対照条件の細胞が創傷を完全に覆ったら実験を終了する。遊走アッセイの終了を開始し、遊走期間の9〜12時間後にO9-1細胞インサートを取り外してウェルインサートシステムの解体を開始します。C2C12培地を注意深く吸引します。
チャンバーウェルに0.5ミリリットルのPBSを加え、遊走後の細胞の最終画像を撮影します。培地と混合したすべてのPBSを注意深く吸引し、キットの指示に従ってチャンバーウェルからプラスチックチャンバーを取り外します。C2C12 セルを含む下にあるスライドを残します。
免疫染色の場合は、直ちにスライドを4%パラホルムアルデヒドで室温で10分間インキュベートします。次に、パラホルムアルデヒドを除去し、スライドをPBSTを含む0.1%Triton X-100で室温で15分間洗浄します。15分後、PBSTを注ぎ、スライドをPBSでそれぞれ10分間2回洗浄します。
次に、スライドの周りに疎水性ペンで疎水性境界を作成し、スライドから溶液がこぼれるのを防ぎ、接着細胞の破壊を防ぎます。次に、疎水性境界内のスライドに約0.5ミリリットルの1%BSAブロッキング溶液を加え、加湿したスライドチャンバー内で室温で1時間インキュベートします。インキュベーションの最後に、ブロッキング溶液を除去し、疎水性境界内のこのスライドにファロイジン抗体を加え、摂氏4度で一晩インキュベートします。
翌日、光にさらされないように保護されたスライドホルダーにスライドを置きます。細胞をPBSで室温でそれぞれ10分間3回洗浄する。DAPI含有封入剤を追加し、スライドをガラスカバースリップでマウントし、標準の蛍光顕微鏡を使用して細胞をキャプチャします。

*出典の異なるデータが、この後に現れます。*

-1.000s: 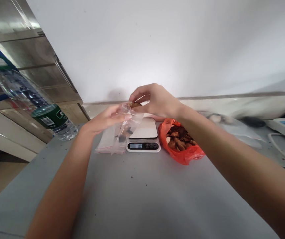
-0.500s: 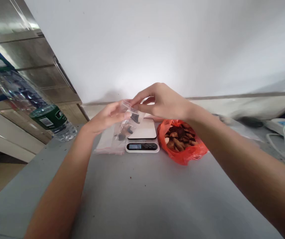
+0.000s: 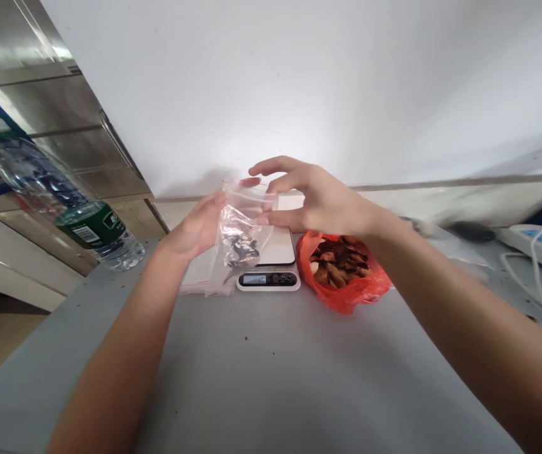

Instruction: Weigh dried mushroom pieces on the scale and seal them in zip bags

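My left hand (image 3: 199, 226) holds a small clear plastic bag (image 3: 240, 233) upright above the table; a few dark brown pieces lie in its bottom. My right hand (image 3: 308, 197) is at the bag's right top edge, thumb and a finger pinching the rim while the other fingers stretch out. Just behind and below the bag stands a white kitchen scale (image 3: 273, 268) with a lit display. To its right an orange plastic bag (image 3: 346, 277) lies open, full of brown dried slices.
A stack of flat clear bags (image 3: 195, 280) lies left of the scale. A large water bottle (image 3: 62, 202) with a green label stands at the table's left edge. A white power strip (image 3: 536, 246) with cables sits far right. The grey table (image 3: 275, 378) meets a white wall.
My right hand put a brown piece into the clear bag and then moved to the bag's rim. The bag now hangs more upright and spread wider.
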Motion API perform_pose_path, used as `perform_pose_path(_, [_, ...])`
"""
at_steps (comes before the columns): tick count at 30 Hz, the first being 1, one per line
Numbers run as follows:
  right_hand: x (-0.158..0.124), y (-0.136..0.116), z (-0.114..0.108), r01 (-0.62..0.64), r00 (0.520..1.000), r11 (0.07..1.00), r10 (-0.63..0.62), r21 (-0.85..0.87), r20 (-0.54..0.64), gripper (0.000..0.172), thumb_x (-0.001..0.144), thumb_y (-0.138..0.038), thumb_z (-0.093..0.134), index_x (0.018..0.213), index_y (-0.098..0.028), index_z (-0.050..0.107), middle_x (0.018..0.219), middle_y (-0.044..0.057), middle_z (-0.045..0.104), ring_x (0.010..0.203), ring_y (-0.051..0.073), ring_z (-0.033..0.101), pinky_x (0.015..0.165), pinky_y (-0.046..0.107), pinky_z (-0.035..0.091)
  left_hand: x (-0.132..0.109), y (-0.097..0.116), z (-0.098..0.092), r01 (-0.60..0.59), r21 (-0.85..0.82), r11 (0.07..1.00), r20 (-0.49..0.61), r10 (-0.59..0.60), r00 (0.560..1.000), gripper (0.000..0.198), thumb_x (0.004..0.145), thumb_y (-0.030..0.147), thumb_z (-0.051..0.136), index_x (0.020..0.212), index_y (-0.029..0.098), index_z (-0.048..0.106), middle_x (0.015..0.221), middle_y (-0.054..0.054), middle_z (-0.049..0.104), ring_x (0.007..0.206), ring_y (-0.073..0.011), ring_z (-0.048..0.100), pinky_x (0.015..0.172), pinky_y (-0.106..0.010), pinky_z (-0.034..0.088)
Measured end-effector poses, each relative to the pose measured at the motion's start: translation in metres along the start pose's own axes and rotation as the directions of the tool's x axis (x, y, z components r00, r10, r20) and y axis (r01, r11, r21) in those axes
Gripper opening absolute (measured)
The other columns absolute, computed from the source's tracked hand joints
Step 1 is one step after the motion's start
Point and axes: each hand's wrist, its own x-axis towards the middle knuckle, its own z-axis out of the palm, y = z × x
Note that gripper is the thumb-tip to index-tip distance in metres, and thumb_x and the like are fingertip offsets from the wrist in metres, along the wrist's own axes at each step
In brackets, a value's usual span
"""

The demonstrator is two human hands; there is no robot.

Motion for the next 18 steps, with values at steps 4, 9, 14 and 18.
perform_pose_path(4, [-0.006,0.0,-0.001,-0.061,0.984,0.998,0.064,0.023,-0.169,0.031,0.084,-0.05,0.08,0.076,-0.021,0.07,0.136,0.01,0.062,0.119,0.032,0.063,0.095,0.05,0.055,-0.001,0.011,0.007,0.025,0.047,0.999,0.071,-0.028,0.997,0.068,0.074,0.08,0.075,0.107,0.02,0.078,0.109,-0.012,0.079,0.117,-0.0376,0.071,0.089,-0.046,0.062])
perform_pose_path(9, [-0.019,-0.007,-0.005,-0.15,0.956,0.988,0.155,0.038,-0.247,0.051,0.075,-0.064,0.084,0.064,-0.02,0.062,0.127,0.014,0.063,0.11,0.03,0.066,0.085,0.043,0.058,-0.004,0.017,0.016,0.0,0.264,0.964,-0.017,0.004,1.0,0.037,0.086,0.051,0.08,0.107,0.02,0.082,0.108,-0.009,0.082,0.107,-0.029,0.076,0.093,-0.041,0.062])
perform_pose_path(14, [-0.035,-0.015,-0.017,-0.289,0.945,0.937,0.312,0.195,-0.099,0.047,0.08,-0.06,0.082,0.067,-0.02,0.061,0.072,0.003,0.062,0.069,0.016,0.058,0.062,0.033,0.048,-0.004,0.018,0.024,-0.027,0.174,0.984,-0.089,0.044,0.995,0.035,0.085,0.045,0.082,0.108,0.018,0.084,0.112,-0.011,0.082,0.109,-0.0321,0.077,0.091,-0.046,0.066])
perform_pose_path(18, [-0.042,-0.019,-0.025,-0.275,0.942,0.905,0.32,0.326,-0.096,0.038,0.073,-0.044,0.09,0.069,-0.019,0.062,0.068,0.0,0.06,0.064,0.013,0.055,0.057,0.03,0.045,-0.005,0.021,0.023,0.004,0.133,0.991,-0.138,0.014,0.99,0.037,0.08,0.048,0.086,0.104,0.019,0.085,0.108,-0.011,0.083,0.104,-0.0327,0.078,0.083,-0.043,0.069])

本研究では、組換えWnt5aを共培養ウェルに添加すると、筋芽細胞遊走が加速し、一部の領域が完全に9時間回復しました。3つの条件すべてにおいて、遊走筋芽細胞は、整形式および突出した糸状突起およびラメリポディアおよびアクチン細胞骨格突起の非対称分極を含む正常な遊走細胞形態を示した。NCC由来のWnt5aの筋芽細胞遊走に対するパラクリン効果を研究した。
Wnt5aに対する50ナノモルsiRNAによる処理は、陰性対照と比較してWnt5a遺伝子発現を64%減少させた。NCCのWnt5aノックダウン後に有意に減少したC2C12マイルブラストの移動と外因性組換えWnt5aの追加により、これらの筋芽細胞におけるこの移動性欠損と形態学的欠陥が救済されました。パラクリンモデルにおけるシグナル受信細胞メカニズムをよりよく理解するために、ROR2受容体がノックダウンされ、遺伝子発現が54%減少しました筋芽細胞におけるROR2のノックダウンは、NCCの存在にもかかわらず、それらの遊走能力を低下させます。
外因性組換えWnt5aは、ROR2ノックダウン後の筋芽細胞遊走を救出できず、ROR2の枯渇が筋芽細胞がWnt5aシグナルを受信する能力を破壊することを示唆しています。P10チップで引っ掻いて適切な密度に細胞を一度だけ培養し、下にある細胞を破壊することなく注意して組み立てられていない共培養システム。この手法は、神経堤細胞および第二心野生物学に関連する複雑なWnt / PCP経路内の特定の分子シグナル伝達軸を研究するための概念実証として使用されました。